I set up a switchable resistive load for the dynamo and measured the voltage out of the dynamo at different speeds for each resistor value....



At 20mph (about the fastest that I'm going to be going on this bike), I measured 7.6 watts when the dynamo was connected to a 40 ohm load.

Many/most of the LED headlights do use a switching power supply to better match the LED to the dynamo. With a bit of extra engineering & parts, the light could optimize how much power is extracted from the dynamo at any speed, and could achieve the 7.6W that I measured with a 40 ohm load at 20mph.


Steve in Peoria
Voltage = SQRT(Power x R) So SQRT(7.5x40) = 17.3V You would be way out of the operating range for an LED headlight, which should be no more than 6V when its dynamo driven.

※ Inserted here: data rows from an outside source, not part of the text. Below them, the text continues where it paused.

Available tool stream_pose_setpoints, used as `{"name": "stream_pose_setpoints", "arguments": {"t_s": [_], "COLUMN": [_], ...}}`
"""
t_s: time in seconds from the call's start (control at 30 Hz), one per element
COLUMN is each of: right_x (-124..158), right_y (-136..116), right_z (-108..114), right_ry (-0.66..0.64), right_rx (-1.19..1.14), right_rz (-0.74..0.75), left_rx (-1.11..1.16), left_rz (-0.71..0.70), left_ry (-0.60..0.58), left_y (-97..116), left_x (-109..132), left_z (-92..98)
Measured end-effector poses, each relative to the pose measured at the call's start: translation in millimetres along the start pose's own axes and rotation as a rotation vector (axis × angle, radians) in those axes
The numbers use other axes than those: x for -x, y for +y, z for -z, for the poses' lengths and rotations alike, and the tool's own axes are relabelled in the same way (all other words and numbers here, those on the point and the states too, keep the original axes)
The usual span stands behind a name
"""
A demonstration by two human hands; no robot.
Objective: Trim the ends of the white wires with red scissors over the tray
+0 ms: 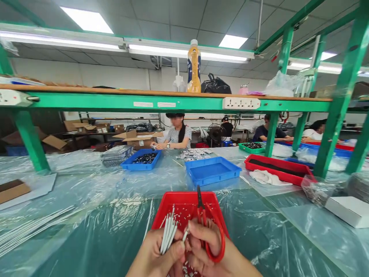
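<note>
Head view: hands (155, 248) curled, white tubes (170, 232) in left, scissors (205, 217) in right, over red tray (187, 196) of bits (186, 268).

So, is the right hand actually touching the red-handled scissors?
Touching: the head view shows the red-handled scissors held in the right hand, their handles lying directly against the skin.

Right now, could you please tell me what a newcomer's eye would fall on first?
Probably the scissors, red-handled, in the right hand over the red tray. Next, perhaps, come the white sticks bunched in the left hand, and the orange bottle standing on the shelf above.
</note>
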State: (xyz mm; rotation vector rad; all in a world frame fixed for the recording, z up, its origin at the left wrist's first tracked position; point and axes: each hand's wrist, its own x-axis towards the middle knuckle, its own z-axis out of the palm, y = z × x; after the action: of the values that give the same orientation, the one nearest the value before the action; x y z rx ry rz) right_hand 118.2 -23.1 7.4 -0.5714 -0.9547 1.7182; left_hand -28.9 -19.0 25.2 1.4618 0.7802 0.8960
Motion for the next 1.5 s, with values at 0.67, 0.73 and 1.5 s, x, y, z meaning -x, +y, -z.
{"name": "stream_pose_setpoints", "arguments": {"t_s": [0.67, 0.73, 1.5], "right_x": [3, 2, 39], "right_y": [-4, -10, -46], "right_z": [-11, -6, 33], "right_ry": [0.151, 0.200, 0.153], "right_rx": [0.189, 0.300, 0.955], "right_rz": [0.043, 0.134, 0.270], "left_rx": [0.010, 0.008, 0.324], "left_rz": [0.062, 0.034, 0.028], "left_ry": [-0.181, -0.079, 0.104], "left_y": [-2, -5, 8], "left_x": [-6, -8, -12], "left_z": [2.1, 1.0, 10.5]}}
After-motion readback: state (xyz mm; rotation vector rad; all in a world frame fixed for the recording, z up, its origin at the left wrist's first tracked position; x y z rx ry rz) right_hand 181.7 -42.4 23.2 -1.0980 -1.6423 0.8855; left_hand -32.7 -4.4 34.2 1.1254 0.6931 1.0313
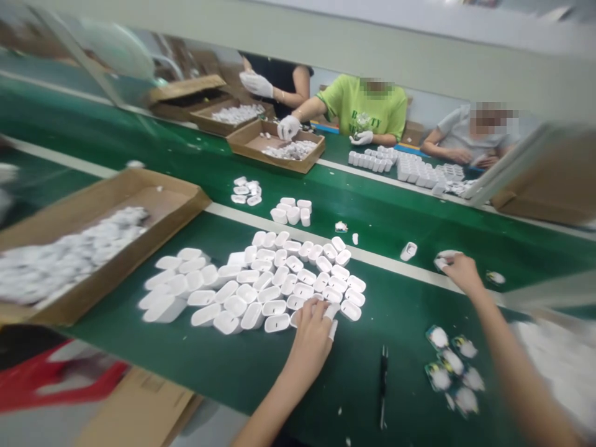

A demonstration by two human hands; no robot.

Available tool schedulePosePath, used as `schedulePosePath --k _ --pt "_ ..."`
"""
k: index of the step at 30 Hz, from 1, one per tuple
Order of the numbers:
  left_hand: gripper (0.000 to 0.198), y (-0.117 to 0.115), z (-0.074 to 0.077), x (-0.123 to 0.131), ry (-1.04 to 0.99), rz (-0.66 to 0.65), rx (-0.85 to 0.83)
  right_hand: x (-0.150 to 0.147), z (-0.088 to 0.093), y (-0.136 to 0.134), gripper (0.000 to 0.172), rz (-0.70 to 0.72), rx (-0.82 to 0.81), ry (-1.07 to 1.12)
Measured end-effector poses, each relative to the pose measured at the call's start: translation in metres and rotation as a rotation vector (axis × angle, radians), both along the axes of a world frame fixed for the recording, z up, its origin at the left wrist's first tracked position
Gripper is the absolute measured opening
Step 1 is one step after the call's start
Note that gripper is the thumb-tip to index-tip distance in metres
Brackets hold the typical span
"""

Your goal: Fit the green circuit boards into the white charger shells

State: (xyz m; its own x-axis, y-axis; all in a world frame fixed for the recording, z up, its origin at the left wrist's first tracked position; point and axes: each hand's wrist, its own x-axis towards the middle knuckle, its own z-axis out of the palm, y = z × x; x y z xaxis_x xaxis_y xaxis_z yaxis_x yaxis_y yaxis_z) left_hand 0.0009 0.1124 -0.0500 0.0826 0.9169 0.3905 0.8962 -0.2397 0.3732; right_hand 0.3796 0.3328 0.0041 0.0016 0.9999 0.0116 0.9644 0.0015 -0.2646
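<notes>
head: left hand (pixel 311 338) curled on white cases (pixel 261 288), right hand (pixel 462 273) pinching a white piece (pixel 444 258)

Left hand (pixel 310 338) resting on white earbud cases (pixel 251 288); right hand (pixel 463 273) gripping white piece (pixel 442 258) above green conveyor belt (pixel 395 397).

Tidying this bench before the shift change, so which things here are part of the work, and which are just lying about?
Part of the work:
left hand
white cases
right hand
white piece

Lying about:
tweezers
cardboard tray
teal-and-white pieces
</notes>
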Motion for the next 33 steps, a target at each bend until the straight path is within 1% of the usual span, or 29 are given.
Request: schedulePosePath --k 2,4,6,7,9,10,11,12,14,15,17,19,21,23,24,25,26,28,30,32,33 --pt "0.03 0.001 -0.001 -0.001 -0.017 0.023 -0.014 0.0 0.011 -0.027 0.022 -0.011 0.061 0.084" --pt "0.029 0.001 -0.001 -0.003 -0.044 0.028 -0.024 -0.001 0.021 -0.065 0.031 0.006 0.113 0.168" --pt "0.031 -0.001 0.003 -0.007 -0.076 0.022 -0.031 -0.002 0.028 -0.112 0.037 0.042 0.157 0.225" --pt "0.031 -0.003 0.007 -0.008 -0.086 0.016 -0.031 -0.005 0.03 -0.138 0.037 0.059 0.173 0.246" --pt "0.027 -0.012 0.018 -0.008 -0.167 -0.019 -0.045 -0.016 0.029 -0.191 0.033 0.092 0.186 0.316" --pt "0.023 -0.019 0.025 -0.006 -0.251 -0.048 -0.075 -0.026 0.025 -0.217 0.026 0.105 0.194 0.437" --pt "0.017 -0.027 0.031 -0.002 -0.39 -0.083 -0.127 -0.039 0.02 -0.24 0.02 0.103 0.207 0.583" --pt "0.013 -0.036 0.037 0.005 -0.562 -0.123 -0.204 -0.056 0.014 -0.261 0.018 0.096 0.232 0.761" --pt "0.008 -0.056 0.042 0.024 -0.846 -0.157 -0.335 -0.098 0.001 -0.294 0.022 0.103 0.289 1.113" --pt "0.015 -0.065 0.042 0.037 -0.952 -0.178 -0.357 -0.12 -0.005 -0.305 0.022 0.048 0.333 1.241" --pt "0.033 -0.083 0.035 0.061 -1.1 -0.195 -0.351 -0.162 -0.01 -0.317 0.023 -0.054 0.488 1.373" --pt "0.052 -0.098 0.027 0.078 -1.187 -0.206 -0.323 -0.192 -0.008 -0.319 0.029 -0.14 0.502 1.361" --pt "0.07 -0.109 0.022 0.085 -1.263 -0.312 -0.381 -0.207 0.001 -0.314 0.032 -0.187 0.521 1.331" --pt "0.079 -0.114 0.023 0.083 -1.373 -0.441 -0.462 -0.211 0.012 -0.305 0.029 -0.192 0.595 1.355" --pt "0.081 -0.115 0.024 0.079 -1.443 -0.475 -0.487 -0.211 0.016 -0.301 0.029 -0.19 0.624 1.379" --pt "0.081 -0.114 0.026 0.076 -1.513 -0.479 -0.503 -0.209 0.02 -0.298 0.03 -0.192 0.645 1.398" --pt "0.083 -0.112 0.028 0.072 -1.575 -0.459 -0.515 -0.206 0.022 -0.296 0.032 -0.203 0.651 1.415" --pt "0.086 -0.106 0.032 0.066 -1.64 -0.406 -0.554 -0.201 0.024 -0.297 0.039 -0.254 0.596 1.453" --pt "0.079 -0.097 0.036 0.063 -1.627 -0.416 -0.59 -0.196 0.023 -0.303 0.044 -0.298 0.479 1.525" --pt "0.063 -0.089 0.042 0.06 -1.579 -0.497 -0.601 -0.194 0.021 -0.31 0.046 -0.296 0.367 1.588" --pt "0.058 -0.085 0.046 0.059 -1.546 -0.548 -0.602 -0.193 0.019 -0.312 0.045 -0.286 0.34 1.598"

That's the reason why a Voltage regulator is build into the Edelux for example, in case you are not running a taillight from the headlight, which together would draw the normpower of 3W and limit the voltage at the dynamo to a little under 7V even at 20mph.
Without the taillight and no voltage regulator, the voltage on the LED bulb would go above 7V and shortening the life of the LED to a couple of days.
so, 6V at the maximum current of 500mA the dynamo provides, since the principle of the Dynamo limits the current, you can only extract 3W for the light, unless you run two lights in series, but having the problem of no light at low speeds, since you need the proper voltage to get the LED to power up.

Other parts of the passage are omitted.